Plant after plant is having sex right under your nose and all you can do is snivel.
Floral sex can be quite exciting if viewed from a corrupt frame of mind. First of all, the male plant gamete--which most people call pollen to keep the children from finding out--either hops the first bee from home in search of adventure or simply falls free and blows about aimlessly through the air. He's pretty shiftless and irresponsible, really not caring where he goes or about the consequences of his actions.
If chance is in his favor--if he "gets lucky"--he lands on the stigma (the "place") of a female flower of his species. Then he puts on his moves.
The pollen sprouts a pollen tube which works down a passage in the female's sex organ, drizzling enzymes from its tip to make progress easier. The tube gets longer and longer as the pollen goes about his business, poking and prying into the female tissues. This pollen tube is truly enormous, five to fifty times the length of the pollen. (I told you this would be good.)
Finally, the pollen tube breaks through into the ovary and finds an ovule and penetrates it to find an egg. (You should be getting pretty excited about now.) The sperm nuclei run down the pollen tube, jump on the egg, and fertilize it. Then they smoke a cigarette.
Although the female flower is promiscuous, you can't really call her a slut.
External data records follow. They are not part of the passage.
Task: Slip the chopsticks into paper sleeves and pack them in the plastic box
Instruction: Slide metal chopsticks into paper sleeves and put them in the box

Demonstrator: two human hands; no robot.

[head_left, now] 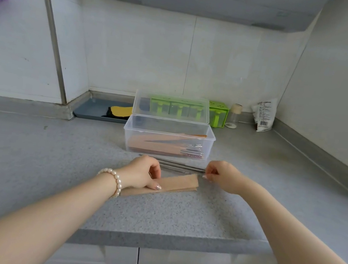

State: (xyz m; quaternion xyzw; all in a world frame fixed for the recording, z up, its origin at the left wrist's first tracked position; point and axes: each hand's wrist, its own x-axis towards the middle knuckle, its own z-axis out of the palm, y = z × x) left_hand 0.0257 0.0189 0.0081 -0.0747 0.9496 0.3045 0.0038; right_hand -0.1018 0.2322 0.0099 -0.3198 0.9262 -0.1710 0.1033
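We look forward and down from head height, near the counter [157, 214] edge, facing the far wall corner; ours is the only view.

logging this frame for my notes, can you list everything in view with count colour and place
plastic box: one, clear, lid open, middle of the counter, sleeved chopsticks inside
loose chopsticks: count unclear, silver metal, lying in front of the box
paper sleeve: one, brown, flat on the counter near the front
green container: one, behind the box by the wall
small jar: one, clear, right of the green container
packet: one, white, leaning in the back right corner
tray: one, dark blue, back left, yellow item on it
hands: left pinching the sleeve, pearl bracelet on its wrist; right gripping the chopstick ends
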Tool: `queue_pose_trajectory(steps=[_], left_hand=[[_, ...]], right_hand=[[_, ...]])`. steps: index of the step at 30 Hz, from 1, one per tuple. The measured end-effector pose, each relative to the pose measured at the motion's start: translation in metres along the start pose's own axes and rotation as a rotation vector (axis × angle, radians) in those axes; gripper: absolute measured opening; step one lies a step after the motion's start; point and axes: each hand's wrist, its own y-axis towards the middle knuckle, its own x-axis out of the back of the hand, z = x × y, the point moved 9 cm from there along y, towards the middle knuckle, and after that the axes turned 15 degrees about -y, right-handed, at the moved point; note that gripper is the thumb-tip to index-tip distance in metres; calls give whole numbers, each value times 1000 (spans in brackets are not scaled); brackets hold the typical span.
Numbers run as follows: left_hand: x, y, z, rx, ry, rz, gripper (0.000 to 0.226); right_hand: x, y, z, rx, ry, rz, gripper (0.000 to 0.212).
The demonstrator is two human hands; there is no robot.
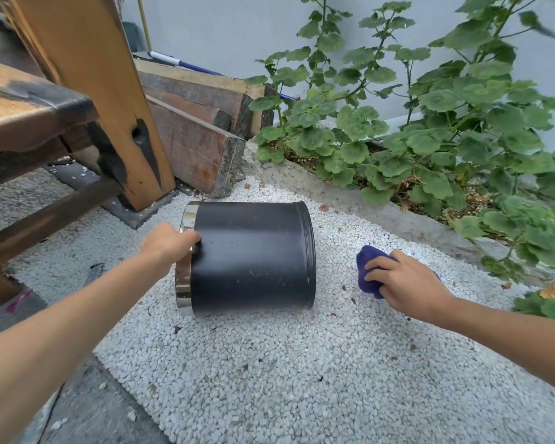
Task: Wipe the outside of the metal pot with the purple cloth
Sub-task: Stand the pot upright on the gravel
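— Where's the grip right now?

— The right hand (407, 283) has its fingers curled over the purple cloth (367, 272), bunching it against the white gravel (269, 379), a little way off from the pot's right end. The left hand (167, 243) is hooked over the shiny rim band (184, 283), fingers curled round the edge.

— And the metal pot (253, 261) itself?

— Lying on its side on the gravel, dark wall facing up, between the two hands. Cloth and pot aren't touching.

— So how should the wipe go?

— I'd say get a full wad in the palm first, then lay it flat on the wall. Long strokes from end to end, with the left hand holding the rim firm; a round pot on loose stones would likely roll. Turn it by the rim to reach the underside. The wooden bench leg (109, 123) and the plants (430, 139) stand clear.
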Motion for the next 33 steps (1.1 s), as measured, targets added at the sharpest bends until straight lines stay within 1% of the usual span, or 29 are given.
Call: queue_pose_trajectory(steps=[2,3,6,10,15,18,20,22,24,26,27,29,31,32,33], left_hand=[[-1,-5,-7,-21,-34,35,55],[-3,-9,-14,-47,-41,52,56],[-19,-26,-49,-171,-34,112,47],[-59,-55,-95,-320,-100,216,52],[-82,-77,-157,-465,-80,165,35],[-83,-81,-202,-572,6,203,26],[-82,-87,-228,-687,151,253,25],[-81,-91,-245,-810,315,255,24],[-76,-88,-252,-928,445,188,21],[-76,-85,-247,-1030,525,133,17],[-78,-83,-240,-1066,554,120,18],[-92,-78,-221,-1149,636,109,22],[-106,-73,-198,-1220,709,111,24],[-109,-69,-187,-1231,735,118,22],[-111,-66,-176,-1230,751,130,19]], right_hand=[[9,4,2,-3,33,-11,34],[14,6,2,-11,50,-23,35],[29,18,-3,-59,83,-62,39],[50,34,-18,-191,121,-143,35],[65,49,-34,-327,265,-215,33],[64,47,-32,-326,246,-213,32],[62,46,-26,-277,228,-180,31],[60,51,-25,-270,249,-173,31],[64,65,-35,-394,390,-210,32],[70,84,-47,-602,676,-263,34],[69,97,-48,-692,836,-256,34],[62,127,-38,-799,1126,-194,32],[49,147,-23,-880,1291,-120,20],[40,150,-16,-936,1333,-68,25],[27,150,-10,-979,1360,0,37]])
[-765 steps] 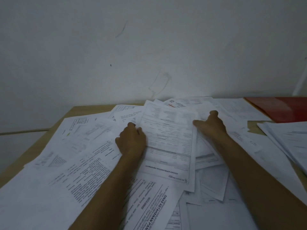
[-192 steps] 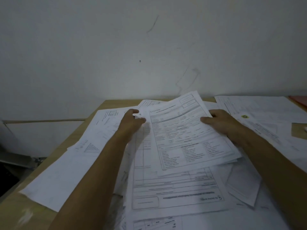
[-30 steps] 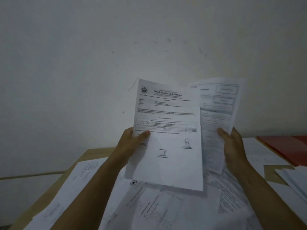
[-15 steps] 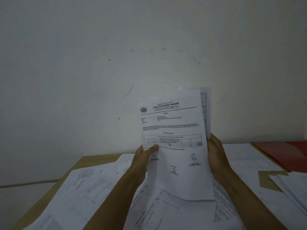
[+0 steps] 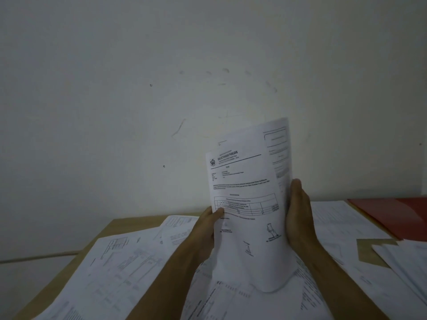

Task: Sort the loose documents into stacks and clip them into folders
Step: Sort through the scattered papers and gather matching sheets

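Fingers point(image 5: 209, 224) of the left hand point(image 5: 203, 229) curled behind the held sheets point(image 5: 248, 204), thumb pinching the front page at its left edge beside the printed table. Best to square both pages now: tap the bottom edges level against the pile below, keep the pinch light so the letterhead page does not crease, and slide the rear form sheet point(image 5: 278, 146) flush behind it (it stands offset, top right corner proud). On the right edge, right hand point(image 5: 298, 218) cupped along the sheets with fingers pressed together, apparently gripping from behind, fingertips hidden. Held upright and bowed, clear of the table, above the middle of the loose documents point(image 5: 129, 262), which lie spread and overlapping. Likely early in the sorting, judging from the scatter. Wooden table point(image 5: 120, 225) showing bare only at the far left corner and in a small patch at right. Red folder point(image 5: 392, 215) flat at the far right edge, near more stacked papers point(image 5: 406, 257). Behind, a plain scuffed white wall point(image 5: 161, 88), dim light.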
True, any guy's pollen from her species of plant will do when she is ripe and ready, but a given egg only gets fertilized once, then the flower closes down that part of its anatomy. That's why it's okay for flowers to have a cigarette--they only ever get one.
Because everyone knows it's the pollen you're allergic to, this leads some people to jump to the rather disgusting conclusion that when you have hay fever you actually have thousands and thousands of plant sperm in your nose. This is absolutely true.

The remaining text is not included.